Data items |

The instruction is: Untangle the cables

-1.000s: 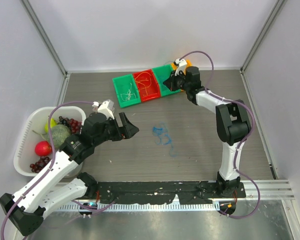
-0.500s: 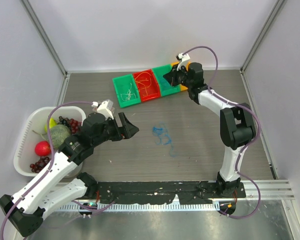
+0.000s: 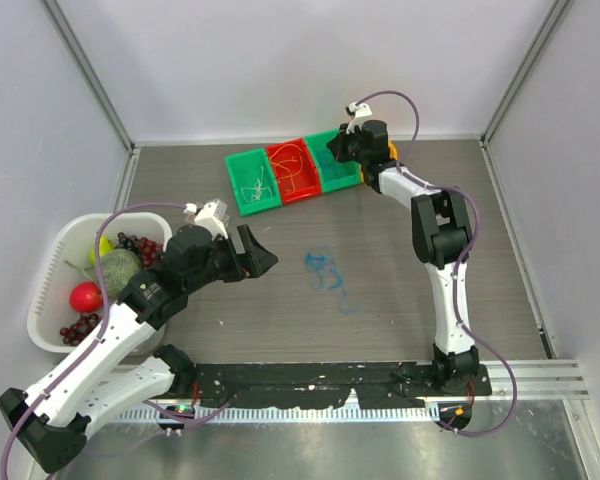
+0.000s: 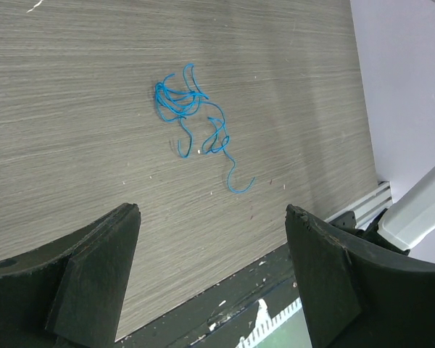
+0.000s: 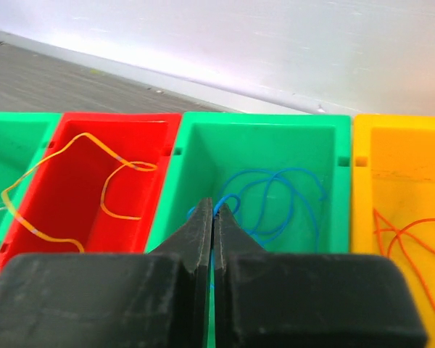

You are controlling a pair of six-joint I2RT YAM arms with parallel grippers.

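Observation:
A blue cable [image 3: 323,266] lies in a loose tangle on the table, also shown in the left wrist view [image 4: 185,101]. My left gripper [image 3: 265,255] hovers to its left, open and holding nothing [image 4: 212,210]. My right gripper [image 3: 335,150] is over the right green bin [image 3: 338,172] at the back. In the right wrist view it is shut [image 5: 214,206], with a strand of a second blue cable [image 5: 276,169] pinched at its tips; the rest coils in that bin [image 5: 268,130]. An orange-yellow cable [image 5: 123,165] lies in the red bin [image 5: 80,210].
A yellow bin [image 5: 399,159] with an orange cable [image 5: 406,239] sits right of the green one. Another green bin [image 3: 252,180] with a whitish cable is at the row's left end. A white basket [image 3: 65,232] of fruit stands at the left.
My right gripper has swung left along the row of bins, from the yellow end to over the right green bin. The left arm has not moved.

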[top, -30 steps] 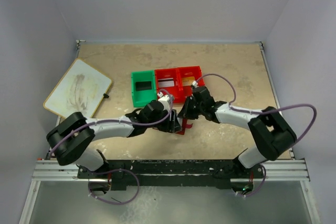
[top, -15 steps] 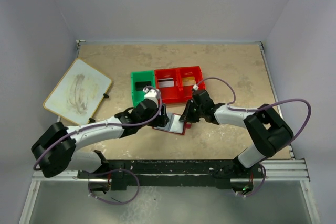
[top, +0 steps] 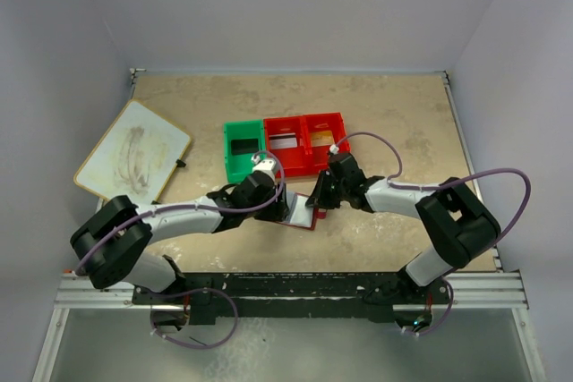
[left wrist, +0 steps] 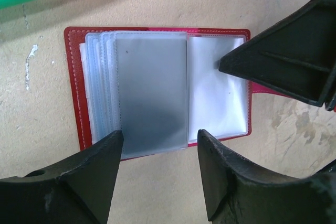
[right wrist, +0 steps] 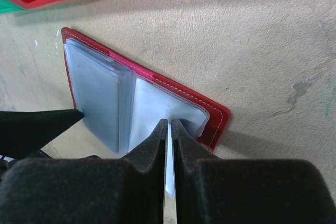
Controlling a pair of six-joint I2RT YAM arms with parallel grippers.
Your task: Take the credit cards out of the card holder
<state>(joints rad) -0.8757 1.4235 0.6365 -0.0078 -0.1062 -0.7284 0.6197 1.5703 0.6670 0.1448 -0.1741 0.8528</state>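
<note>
Beige, mottled surface (top: 394, 114), enclosed by pale grey walls (top: 295, 6), is occupied by the open card holder (left wrist: 215, 103), laid just before the bin tray (top: 266, 136). The left fingers (left wrist: 89, 171) are spread wide above it; the right fingers (right wrist: 149, 153) are pinched on its clear sleeve.

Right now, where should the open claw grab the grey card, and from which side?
Probably its short edge nearest the left gripper, coming from that side. The grey card lies flat in the open card holder, that edge reaching the holder's rim, while the right gripper holds the other page.
</note>
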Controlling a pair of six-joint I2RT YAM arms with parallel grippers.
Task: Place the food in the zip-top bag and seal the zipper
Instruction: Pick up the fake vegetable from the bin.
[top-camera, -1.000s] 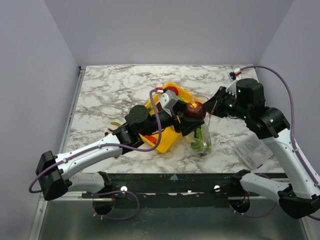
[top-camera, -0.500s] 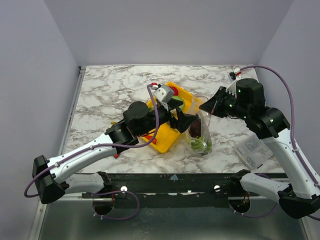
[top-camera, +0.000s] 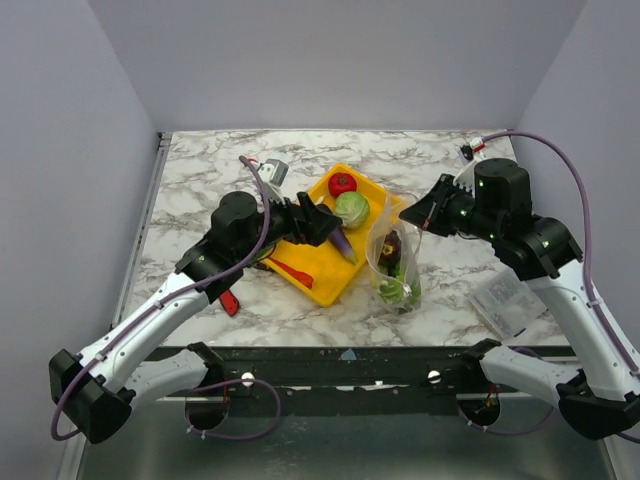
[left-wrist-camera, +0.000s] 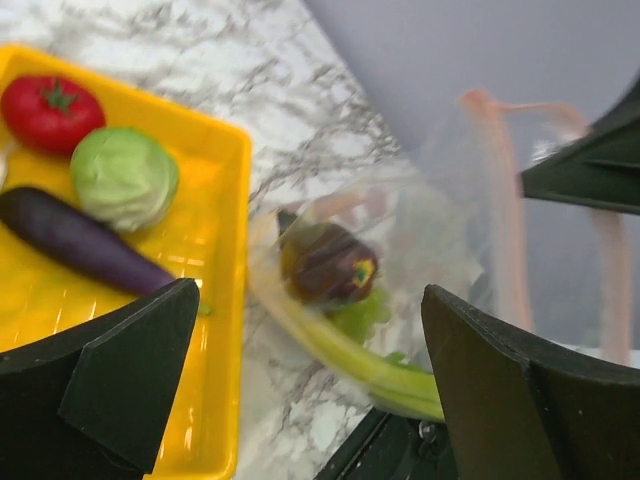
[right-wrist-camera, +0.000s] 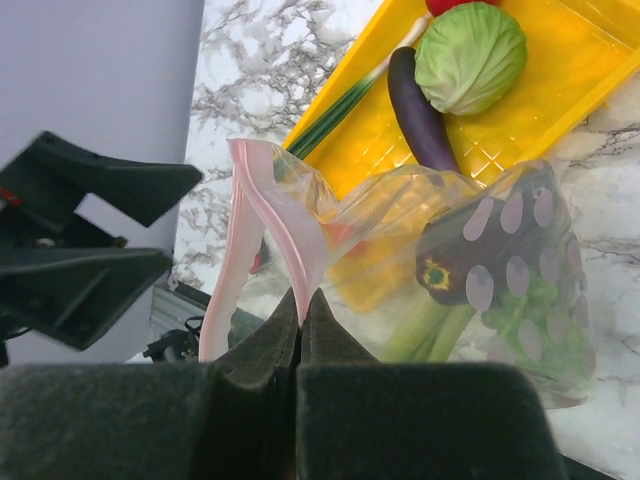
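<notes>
- Right of centre in the overhead view, the zip-top bag (top-camera: 393, 262) stands upright on the marble table (top-camera: 200, 190). It is just beside the right edge of the yellow tray (top-camera: 325, 278), and its mouth is lifted toward the upper right.
- At that mouth, the right gripper (right-wrist-camera: 302, 300) has its fingers pressed together, pinching the edge at the pinkish zipper (right-wrist-camera: 240, 200). The strip's two sides are parted, so the bag gapes.
- Inside the bag sit a stubby dark eggplant (left-wrist-camera: 325, 262), a pale-green leek (left-wrist-camera: 350, 355) below it, and leafy green pieces at the bottom.
- Over the tray's left part, the left gripper (top-camera: 318, 222) hovers with its fingers spread wide, holding nothing and facing the bag.
- On the tray, the red tomato (top-camera: 342, 184) lies at the top corner, with the green cabbage (top-camera: 351, 209) just below it. The long purple eggplant (top-camera: 342, 243) is just beside the cabbage.
- Along the tray's left rim in the right wrist view run thin green onions (right-wrist-camera: 340, 105).
- Lower left on the tray lies a red chili (top-camera: 288, 268).
</notes>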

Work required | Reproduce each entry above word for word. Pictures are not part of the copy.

Task output |
The instruction is: Untangle the cables

-1.000s: 
-0.500s: 
+0.000s: 
+0.000s: 
+0.000s: 

You are controlling a pair of six-joint I2RT YAM arms with parallel grippers.

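Observation:
A blue cable [image 3: 323,266] lies in a loose tangle on the table, also shown in the left wrist view [image 4: 185,101]. My left gripper [image 3: 265,255] hovers to its left, open and holding nothing [image 4: 212,210]. My right gripper [image 3: 335,150] is over the right green bin [image 3: 338,172] at the back. In the right wrist view it is shut [image 5: 214,206], with a strand of a second blue cable [image 5: 276,169] pinched at its tips; the rest coils in that bin [image 5: 268,130]. An orange-yellow cable [image 5: 123,165] lies in the red bin [image 5: 80,210].
A yellow bin [image 5: 399,159] with an orange cable [image 5: 406,239] sits right of the green one. Another green bin [image 3: 252,180] with a whitish cable is at the row's left end. A white basket [image 3: 65,232] of fruit stands at the left.
My right gripper has swung left along the row of bins, from the yellow end to over the right green bin. The left arm has not moved.
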
[top, -30 steps] 
[top, -15 steps] 
[top, +0 steps] 
[left wrist, +0 steps] 
[right wrist, +0 steps] 
Controlling a pair of six-joint I2RT YAM arms with parallel grippers.
Your task: Take the credit cards out of the card holder
<state>(joints rad) -0.8757 1.4235 0.6365 -0.0078 -0.1062 -0.7284 0.6197 1.5703 0.6670 0.1448 -0.1741 0.8528</state>
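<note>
Beige, mottled surface (top: 394, 114), enclosed by pale grey walls (top: 295, 6), is occupied by the open card holder (left wrist: 215, 103), laid just before the bin tray (top: 266, 136). The left fingers (left wrist: 89, 171) are spread wide above it; the right fingers (right wrist: 149, 153) are pinched on its clear sleeve.

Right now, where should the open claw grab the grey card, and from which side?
Probably its short edge nearest the left gripper, coming from that side. The grey card lies flat in the open card holder, that edge reaching the holder's rim, while the right gripper holds the other page.
</note>
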Controlling a pair of six-joint I2RT YAM arms with parallel grippers.
Task: Place the food in the zip-top bag and seal the zipper
Instruction: Pick up the fake vegetable from the bin.
[top-camera, -1.000s] 
[top-camera, -0.500s] 
[top-camera, +0.000s] 
[left-wrist-camera, +0.000s] 
[right-wrist-camera, +0.000s] 
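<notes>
- Right of centre in the overhead view, the zip-top bag (top-camera: 393, 262) stands upright on the marble table (top-camera: 200, 190). It is just beside the right edge of the yellow tray (top-camera: 325, 278), and its mouth is lifted toward the upper right.
- At that mouth, the right gripper (right-wrist-camera: 302, 300) has its fingers pressed together, pinching the edge at the pinkish zipper (right-wrist-camera: 240, 200). The strip's two sides are parted, so the bag gapes.
- Inside the bag sit a stubby dark eggplant (left-wrist-camera: 325, 262), a pale-green leek (left-wrist-camera: 350, 355) below it, and leafy green pieces at the bottom.
- Over the tray's left part, the left gripper (top-camera: 318, 222) hovers with its fingers spread wide, holding nothing and facing the bag.
- On the tray, the red tomato (top-camera: 342, 184) lies at the top corner, with the green cabbage (top-camera: 351, 209) just below it. The long purple eggplant (top-camera: 342, 243) is just beside the cabbage.
- Along the tray's left rim in the right wrist view run thin green onions (right-wrist-camera: 340, 105).
- Lower left on the tray lies a red chili (top-camera: 288, 268).
</notes>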

The answer given is complete.